Jerry and his girlfriend disagree on whether a real commercial for cotton dockers that’s just “pants pants pants pants pants” is good marketing or completely stupid.

He’s not alone in thinking it was ridiculous – SNL also made fun of it the same year.

#9. “It’s not like a Sunny Van Bulow coma.” (The Suicide)

At the age of 4, Sunny Crawford von Bulow inherited around $100 million after her father’s death (he founded Columbia Gas & Electric). Once her marriage began to deteriorate, her husband allegedly tried to murder her by overdosing her insulin.

She remained in a coma for almost 30 years while he was charged with attempted murder.

In the episode, a fellow tenant is in a coma following a suicide attempt; Jerry takes up with his (ex-ish) girlfriend.

#8. “Yeah, ’71. That was my first year on the job. Bad year for libraries. Bad year for America. Hippies burning library cards, Abbie Hoffman telling everybody to steal books.” (The Library)

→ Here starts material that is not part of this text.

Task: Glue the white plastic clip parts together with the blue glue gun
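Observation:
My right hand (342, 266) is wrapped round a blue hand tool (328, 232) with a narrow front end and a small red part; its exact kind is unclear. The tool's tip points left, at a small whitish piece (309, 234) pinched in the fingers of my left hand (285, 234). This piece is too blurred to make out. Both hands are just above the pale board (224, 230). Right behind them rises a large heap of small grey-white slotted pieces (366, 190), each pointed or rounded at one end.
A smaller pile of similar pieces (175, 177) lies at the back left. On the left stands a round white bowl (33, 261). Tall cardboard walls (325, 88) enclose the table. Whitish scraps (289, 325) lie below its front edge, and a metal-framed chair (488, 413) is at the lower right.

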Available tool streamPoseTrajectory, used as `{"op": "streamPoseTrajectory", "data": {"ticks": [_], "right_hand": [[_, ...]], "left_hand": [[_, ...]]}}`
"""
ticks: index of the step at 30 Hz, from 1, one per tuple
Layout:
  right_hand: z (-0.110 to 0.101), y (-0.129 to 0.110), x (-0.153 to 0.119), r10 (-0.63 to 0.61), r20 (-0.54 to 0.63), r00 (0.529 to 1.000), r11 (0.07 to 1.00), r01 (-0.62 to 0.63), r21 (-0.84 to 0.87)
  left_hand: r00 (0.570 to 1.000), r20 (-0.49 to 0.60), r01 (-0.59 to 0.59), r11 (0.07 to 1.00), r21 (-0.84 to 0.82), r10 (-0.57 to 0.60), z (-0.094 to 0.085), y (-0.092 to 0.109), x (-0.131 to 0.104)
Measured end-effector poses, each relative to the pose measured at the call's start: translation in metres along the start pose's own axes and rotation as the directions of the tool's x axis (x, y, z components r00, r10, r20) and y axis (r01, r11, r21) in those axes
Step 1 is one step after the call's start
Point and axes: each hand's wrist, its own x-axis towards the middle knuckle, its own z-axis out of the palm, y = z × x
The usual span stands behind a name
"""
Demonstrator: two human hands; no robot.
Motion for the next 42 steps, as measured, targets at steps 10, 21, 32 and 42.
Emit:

The Library Cop goes off about Abbie Hoffman, who wrote a book titled Steal This Book – a treatise on how to overthrow the government and defeat Big Business that looked a little too appealing sitting on shelves.

It also became a bestseller.

#7. “We went to their wedding. You should have heard him talking about Chappaquiddick—trying to blame the whole thing on bad directions.” (The Baby Shower)

Chappaquiddick is an island connected to Martha’s Vineyard, and the site of a party that preceded the near-death of Senator Ted Kennedy – and the actual death of his young female companion Mary Jo Kopechne.

The two were in a car that went off the Dike Bridge (Kennedy was driving).

#6. “I was watching the show with my son Donald. He’s got this rare immune deficiency in his blood. Damnedest thing. Doctors say he has to live in a plastic bubble. Can you imagine that? A bubble.” (The Bubble Boy)


The real-life Bubble Boy was David Vetter, a boy born with a severely compromised immune system. He was placed in a safe environment 20 seconds after he was born (his older brother passed away from the same condition at just 7 months) and spent the next 12 years of his life in similar environments.

A bone marrow transplant that was supposed to help or cure him ended up having the opposite effect – an undetected Epstein-Barr virus cost him his life.

#5. That line Bentsen gave Quayle. (The Phone Message)

It comes quick, but George describes his blank expression and failure to come up with a response as “how Quayle looked when Bentsen gave him that Kennedy line.”

It’s referring to a Vice Presidential debate between Dan Quayle and Lloyd Bentsen, in which, after Quayle compared his experience to Kennedy’s, Bentsen replied “I knew Jack Kennedy. Jack Kennedy was a friend of mine. Senator, you’re no Jack Kennedy.”


#4. “Wait, there is one way to find out. We set up a sting. You know like Abscam. Like Abscam Jerry.” (The Sniffing Accountant)

Jerry and George suspect their accountant might be pilfering cash to buy drugs. The reference is Abscam, a code name for a two-year FBI operation that unearthed political corruption that infiltrated the highest levels of American government.

You might have seen American Hustle, a dramatization of the sting.

#3. “Maybe the dingo ate your baby.” (The Stranded)

Elaine is bored at a party, but the reference isn’t actually funny at all. Most people know it from Meryl Streep screaming it in A Cry in the Dark, but the incident really happened – a two-month old Australian baby was allegedly snatched and killed by a wild dog while the family was camping.

Her mother cried out “A dingo has got my baby!” and despite her account, the mother was arrested for the baby’s murder.

The conviction was later overturned.

#2. “By Mennen!’” (The Chicken Roaster)

George uses the catching jingle for Mennen, comparing it to himself – at first it’s annoying, then it gets into your head and suddenly you’re humming it in the shower.

#1. “Besides, you had a summer ‘me’. Whitey Fisk, the guy who snuck you into Last Tango in Paris.”
“I made him up.”
“So you never saw Last Tango in Paris?”
“Too bad. It was erotic.” (The Junk Mail)


48-year-old Marlon Brando romanced 19-year-old Maria Schnieder in the X-rated movie, and ABC news anchor Harry Reasoner called the film “pornography disguised as art.”

Go and enjoy, newbies. As for me? It’s time for a rewatch.